→ **Problem to solve**: Every record below should be printed exactly as given.

□ □ □ □

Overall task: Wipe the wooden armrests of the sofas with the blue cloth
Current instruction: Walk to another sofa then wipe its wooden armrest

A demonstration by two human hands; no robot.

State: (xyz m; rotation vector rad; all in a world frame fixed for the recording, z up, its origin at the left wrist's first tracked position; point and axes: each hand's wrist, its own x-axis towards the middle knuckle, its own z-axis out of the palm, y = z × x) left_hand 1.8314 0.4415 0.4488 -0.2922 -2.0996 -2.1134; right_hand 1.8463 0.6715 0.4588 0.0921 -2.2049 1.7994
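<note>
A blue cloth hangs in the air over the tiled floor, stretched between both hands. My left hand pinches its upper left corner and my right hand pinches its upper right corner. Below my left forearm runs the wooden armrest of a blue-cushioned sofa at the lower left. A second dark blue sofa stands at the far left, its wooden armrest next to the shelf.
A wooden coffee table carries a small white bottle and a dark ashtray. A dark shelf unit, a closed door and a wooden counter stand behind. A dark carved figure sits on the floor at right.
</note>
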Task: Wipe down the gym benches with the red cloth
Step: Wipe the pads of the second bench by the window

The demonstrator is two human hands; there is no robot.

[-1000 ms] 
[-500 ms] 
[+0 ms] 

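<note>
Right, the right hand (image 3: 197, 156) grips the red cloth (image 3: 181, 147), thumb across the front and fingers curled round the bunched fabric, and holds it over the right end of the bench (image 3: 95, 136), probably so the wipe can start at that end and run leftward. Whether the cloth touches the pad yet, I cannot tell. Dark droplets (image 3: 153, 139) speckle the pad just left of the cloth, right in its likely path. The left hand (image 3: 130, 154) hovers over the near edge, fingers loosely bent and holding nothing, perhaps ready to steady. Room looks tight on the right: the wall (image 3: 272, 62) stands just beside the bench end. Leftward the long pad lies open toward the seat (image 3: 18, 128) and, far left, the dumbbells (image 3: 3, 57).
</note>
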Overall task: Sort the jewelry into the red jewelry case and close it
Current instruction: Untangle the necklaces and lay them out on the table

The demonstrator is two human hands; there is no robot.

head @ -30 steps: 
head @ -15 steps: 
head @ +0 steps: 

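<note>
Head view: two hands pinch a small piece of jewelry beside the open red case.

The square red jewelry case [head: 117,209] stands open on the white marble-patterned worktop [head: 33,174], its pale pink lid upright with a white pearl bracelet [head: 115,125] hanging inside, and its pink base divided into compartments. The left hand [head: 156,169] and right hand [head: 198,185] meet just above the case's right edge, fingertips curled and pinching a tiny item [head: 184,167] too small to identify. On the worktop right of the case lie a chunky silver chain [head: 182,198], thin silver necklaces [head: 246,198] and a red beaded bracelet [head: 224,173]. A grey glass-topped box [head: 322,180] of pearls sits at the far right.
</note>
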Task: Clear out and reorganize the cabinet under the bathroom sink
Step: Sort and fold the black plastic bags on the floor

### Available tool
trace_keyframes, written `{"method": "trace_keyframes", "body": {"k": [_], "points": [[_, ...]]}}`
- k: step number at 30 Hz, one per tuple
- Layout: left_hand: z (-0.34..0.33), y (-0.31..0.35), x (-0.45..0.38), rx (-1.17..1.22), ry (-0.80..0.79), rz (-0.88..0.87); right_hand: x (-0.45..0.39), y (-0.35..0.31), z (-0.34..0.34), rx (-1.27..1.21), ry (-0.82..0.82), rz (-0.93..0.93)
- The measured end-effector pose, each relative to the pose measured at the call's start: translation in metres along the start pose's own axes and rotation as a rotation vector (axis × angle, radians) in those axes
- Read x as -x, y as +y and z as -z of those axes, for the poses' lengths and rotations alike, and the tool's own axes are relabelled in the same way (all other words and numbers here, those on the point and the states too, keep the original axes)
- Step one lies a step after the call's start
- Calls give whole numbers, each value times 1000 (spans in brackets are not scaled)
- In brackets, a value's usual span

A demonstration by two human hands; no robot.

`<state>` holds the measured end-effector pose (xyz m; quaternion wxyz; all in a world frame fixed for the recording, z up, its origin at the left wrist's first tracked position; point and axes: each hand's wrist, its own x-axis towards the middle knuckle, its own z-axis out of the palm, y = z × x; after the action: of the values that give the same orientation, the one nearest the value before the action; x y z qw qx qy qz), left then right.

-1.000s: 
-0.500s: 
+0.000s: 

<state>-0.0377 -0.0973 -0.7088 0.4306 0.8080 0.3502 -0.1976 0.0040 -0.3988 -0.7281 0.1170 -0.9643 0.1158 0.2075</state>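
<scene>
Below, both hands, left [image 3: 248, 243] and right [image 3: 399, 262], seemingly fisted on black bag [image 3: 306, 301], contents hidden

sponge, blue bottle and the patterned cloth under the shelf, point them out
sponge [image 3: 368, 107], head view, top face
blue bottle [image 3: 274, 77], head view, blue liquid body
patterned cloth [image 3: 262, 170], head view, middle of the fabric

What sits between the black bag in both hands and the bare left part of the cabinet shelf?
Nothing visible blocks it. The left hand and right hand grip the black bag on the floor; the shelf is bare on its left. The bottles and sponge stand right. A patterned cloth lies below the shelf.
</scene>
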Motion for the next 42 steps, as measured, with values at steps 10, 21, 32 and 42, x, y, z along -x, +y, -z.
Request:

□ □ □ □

→ **Task output**:
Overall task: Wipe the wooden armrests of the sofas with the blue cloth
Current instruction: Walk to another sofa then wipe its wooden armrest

A demonstration by two human hands; no robot.

State: (xyz m; rotation vector rad; all in a world frame fixed for the recording, z up, its origin at the left wrist's first tracked position; point and axes: each hand's wrist, its own x-axis towards the middle knuckle, its own z-axis out of the palm, y = z × x) left_hand 1.8314 0.4415 0.4488 -0.2922 -2.0996 -2.1134; right_hand 1.8463 0.6715 0.4588 0.0921 -2.2049 1.7994
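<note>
A blue cloth hangs in the air over the tiled floor, stretched between both hands. My left hand pinches its upper left corner and my right hand pinches its upper right corner. Below my left forearm runs the wooden armrest of a blue-cushioned sofa at the lower left. A second dark blue sofa stands at the far left, its wooden armrest next to the shelf.
A wooden coffee table carries a small white bottle and a dark ashtray. A dark shelf unit, a closed door and a wooden counter stand behind. A dark carved figure sits on the floor at right.
</note>
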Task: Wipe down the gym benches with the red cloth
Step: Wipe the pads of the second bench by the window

The demonstrator is two human hands; there is no robot.

[-1000 ms] 
[-500 ms] 
[+0 ms] 

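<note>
Right, the right hand (image 3: 197, 156) grips the red cloth (image 3: 181, 147), thumb across the front and fingers curled round the bunched fabric, and holds it over the right end of the bench (image 3: 95, 136), probably so the wipe can start at that end and run leftward. Whether the cloth touches the pad yet, I cannot tell. Dark droplets (image 3: 153, 139) speckle the pad just left of the cloth, right in its likely path. The left hand (image 3: 130, 154) hovers over the near edge, fingers loosely bent and holding nothing, perhaps ready to steady. Room looks tight on the right: the wall (image 3: 272, 62) stands just beside the bench end. Leftward the long pad lies open toward the seat (image 3: 18, 128) and, far left, the dumbbells (image 3: 3, 57).
</note>
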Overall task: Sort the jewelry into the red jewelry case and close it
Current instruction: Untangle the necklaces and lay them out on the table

The demonstrator is two human hands; there is no robot.

head @ -30 steps: 
head @ -15 steps: 
head @ +0 steps: 

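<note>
Head view: two hands pinch a small piece of jewelry beside the open red case.

The square red jewelry case [head: 117,209] stands open on the white marble-patterned worktop [head: 33,174], its pale pink lid upright with a white pearl bracelet [head: 115,125] hanging inside, and its pink base divided into compartments. The left hand [head: 156,169] and right hand [head: 198,185] meet just above the case's right edge, fingertips curled and pinching a tiny item [head: 184,167] too small to identify. On the worktop right of the case lie a chunky silver chain [head: 182,198], thin silver necklaces [head: 246,198] and a red beaded bracelet [head: 224,173]. A grey glass-topped box [head: 322,180] of pearls sits at the far right.
</note>
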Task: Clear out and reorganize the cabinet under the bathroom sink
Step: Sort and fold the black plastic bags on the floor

### Available tool
trace_keyframes, written `{"method": "trace_keyframes", "body": {"k": [_], "points": [[_, ...]]}}`
- k: step number at 30 Hz, one per tuple
- Layout: left_hand: z (-0.34..0.33), y (-0.31..0.35), x (-0.45..0.38), rx (-1.17..1.22), ry (-0.80..0.79), rz (-0.88..0.87); right_hand: x (-0.45..0.39), y (-0.35..0.31), z (-0.34..0.34), rx (-1.27..1.21), ry (-0.82..0.82), rz (-0.93..0.93)
- The measured end-effector pose, each relative to the pose measured at the call's start: translation in metres along the start pose's own axes and rotation as a rotation vector (axis × angle, radians) in those axes
- Read x as -x, y as +y and z as -z of those axes, for the poses' lengths and rotations alike, and the tool's own axes are relabelled in the same way (all other words and numbers here, those on the point and the states too, keep the original axes)
- Step one lies a step after the call's start
- Calls give whole numbers, each value times 1000 (spans in brackets are not scaled)
- In brackets, a value's usual span

A demonstration by two human hands; no robot.

`<state>` holds the measured end-effector pose (xyz m; quaternion wxyz; all in a world frame fixed for the recording, z up, its origin at the left wrist's first tracked position; point and axes: each hand's wrist, its own x-axis towards the middle knuckle, its own z-axis out of the palm, y = z × x; after the action: of the values that give the same orientation, the one nearest the value before the action; x y z qw qx qy qz), left then right.

-1.000s: 
-0.500s: 
+0.000s: 

<state>-0.0377 -0.0973 -0.7088 0.4306 0.8080 0.3502 -0.1976 0.0040 -0.3988 -0.7281 0.1170 -0.9643 0.1158 0.2075</state>
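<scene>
Below, both hands, left [image 3: 248, 243] and right [image 3: 399, 262], seemingly fisted on black bag [image 3: 306, 301], contents hidden

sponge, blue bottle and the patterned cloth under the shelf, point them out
sponge [image 3: 368, 107], head view, top face
blue bottle [image 3: 274, 77], head view, blue liquid body
patterned cloth [image 3: 262, 170], head view, middle of the fabric

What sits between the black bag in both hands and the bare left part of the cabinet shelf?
Nothing visible blocks it. The left hand and right hand grip the black bag on the floor; the shelf is bare on its left. The bottles and sponge stand right. A patterned cloth lies below the shelf.
</scene>
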Motion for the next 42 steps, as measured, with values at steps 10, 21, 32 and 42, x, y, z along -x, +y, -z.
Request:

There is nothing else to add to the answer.